- **What to do**:
The whole listing should be retyped word for word, apart from the pictures it holds.

- **Provided material**:
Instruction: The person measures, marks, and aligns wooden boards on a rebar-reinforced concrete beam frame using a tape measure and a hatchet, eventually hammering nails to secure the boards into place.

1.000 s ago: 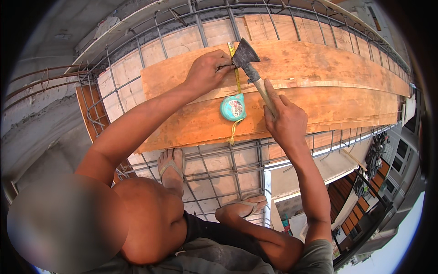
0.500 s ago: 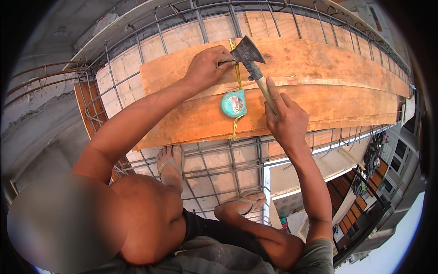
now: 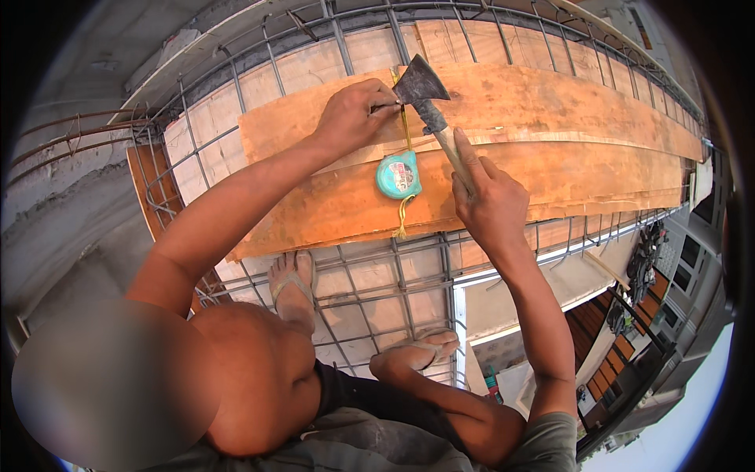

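Observation:
My right hand (image 3: 495, 197) is wrapped round the wooden handle of a hatchet (image 3: 422, 80), index finger laid along it. The dark blade hangs low over a reddish plywood sheet (image 3: 535, 98), close to my left fingertips. My left hand (image 3: 355, 114) pinches a thin, dark, nail-like piece against that sheet; the fingers and the hatchet head partly hide it. Between my hands lies a teal tape measure (image 3: 398, 175). Its yellow blade (image 3: 406, 130) runs out past my left fingertips, and a yellow cord (image 3: 403, 216) hangs from its case.
A second plywood strip (image 3: 330, 208) lies on the near side, under the tape case. Steel rebar mesh (image 3: 397, 271) surrounds the sheets, and my sandalled feet (image 3: 292, 283) stand on it. On the right, past a white edge (image 3: 460, 330), the view drops to a lower level.
The hatchet has shifted slightly left and up, its head nearer my left fingertips. The tape measure sits slightly farther left. My left hand keeps its pinch.

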`<state>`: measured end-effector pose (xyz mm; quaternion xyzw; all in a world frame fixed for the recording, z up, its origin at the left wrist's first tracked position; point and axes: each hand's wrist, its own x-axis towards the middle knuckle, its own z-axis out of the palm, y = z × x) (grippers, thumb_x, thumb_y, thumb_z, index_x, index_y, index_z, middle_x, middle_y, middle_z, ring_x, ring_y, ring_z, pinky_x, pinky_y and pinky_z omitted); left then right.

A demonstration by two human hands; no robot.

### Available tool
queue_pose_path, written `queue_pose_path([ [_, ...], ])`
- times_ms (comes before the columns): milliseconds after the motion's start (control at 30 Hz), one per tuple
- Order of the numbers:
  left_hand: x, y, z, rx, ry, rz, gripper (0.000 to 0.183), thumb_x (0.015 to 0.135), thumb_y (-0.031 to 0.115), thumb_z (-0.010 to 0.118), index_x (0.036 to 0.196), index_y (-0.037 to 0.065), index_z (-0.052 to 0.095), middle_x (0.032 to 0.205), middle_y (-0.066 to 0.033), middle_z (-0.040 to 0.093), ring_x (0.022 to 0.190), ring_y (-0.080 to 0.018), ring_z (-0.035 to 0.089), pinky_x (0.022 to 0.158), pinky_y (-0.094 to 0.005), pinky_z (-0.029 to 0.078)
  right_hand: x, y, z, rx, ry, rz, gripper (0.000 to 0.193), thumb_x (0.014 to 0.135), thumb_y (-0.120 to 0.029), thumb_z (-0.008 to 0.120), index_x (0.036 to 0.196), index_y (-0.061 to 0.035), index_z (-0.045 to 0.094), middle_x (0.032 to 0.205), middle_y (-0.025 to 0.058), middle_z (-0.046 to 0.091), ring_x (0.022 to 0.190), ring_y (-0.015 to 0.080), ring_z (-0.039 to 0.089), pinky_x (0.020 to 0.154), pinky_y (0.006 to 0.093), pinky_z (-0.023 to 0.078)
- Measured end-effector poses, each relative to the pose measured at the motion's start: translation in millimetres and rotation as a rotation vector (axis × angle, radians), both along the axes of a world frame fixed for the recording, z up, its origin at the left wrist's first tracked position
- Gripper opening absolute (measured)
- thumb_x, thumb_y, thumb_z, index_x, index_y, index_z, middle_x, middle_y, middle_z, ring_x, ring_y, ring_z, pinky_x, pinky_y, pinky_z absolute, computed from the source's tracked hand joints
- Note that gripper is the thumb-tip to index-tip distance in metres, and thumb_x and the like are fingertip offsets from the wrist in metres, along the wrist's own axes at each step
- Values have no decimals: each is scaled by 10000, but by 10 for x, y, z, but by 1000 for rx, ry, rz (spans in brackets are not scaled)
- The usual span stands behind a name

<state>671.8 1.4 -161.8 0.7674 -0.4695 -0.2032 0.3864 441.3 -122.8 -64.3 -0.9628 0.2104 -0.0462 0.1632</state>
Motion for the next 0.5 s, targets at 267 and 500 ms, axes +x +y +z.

- **Exercise solution**:
Instruction: The person measures, marks, and aligns wooden boards on a rebar-reinforced concrete beam frame using a tape measure and a hatchet, eventually hammering nails to secure the boards into place.

1.000 s ago: 
0.500 s ago: 
now: 

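Observation:
My right hand (image 3: 495, 197) is wrapped round the wooden handle of a hatchet (image 3: 422, 80), index finger laid along it. The dark blade hangs low over a reddish plywood sheet (image 3: 535, 98), close to my left fingertips. My left hand (image 3: 355, 114) pinches a thin, dark, nail-like piece against that sheet; the fingers and the hatchet head partly hide it. Between my hands lies a teal tape measure (image 3: 398, 175). Its yellow blade (image 3: 406, 130) runs out past my left fingertips, and a yellow cord (image 3: 403, 216) hangs from its case.
A second plywood strip (image 3: 330, 208) lies on the near side, under the tape case. Steel rebar mesh (image 3: 397, 271) surrounds the sheets, and my sandalled feet (image 3: 292, 283) stand on it. On the right, past a white edge (image 3: 460, 330), the view drops to a lower level.
The hatchet has shifted slightly left and up, its head nearer my left fingertips. The tape measure sits slightly farther left. My left hand keeps its pinch.
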
`<state>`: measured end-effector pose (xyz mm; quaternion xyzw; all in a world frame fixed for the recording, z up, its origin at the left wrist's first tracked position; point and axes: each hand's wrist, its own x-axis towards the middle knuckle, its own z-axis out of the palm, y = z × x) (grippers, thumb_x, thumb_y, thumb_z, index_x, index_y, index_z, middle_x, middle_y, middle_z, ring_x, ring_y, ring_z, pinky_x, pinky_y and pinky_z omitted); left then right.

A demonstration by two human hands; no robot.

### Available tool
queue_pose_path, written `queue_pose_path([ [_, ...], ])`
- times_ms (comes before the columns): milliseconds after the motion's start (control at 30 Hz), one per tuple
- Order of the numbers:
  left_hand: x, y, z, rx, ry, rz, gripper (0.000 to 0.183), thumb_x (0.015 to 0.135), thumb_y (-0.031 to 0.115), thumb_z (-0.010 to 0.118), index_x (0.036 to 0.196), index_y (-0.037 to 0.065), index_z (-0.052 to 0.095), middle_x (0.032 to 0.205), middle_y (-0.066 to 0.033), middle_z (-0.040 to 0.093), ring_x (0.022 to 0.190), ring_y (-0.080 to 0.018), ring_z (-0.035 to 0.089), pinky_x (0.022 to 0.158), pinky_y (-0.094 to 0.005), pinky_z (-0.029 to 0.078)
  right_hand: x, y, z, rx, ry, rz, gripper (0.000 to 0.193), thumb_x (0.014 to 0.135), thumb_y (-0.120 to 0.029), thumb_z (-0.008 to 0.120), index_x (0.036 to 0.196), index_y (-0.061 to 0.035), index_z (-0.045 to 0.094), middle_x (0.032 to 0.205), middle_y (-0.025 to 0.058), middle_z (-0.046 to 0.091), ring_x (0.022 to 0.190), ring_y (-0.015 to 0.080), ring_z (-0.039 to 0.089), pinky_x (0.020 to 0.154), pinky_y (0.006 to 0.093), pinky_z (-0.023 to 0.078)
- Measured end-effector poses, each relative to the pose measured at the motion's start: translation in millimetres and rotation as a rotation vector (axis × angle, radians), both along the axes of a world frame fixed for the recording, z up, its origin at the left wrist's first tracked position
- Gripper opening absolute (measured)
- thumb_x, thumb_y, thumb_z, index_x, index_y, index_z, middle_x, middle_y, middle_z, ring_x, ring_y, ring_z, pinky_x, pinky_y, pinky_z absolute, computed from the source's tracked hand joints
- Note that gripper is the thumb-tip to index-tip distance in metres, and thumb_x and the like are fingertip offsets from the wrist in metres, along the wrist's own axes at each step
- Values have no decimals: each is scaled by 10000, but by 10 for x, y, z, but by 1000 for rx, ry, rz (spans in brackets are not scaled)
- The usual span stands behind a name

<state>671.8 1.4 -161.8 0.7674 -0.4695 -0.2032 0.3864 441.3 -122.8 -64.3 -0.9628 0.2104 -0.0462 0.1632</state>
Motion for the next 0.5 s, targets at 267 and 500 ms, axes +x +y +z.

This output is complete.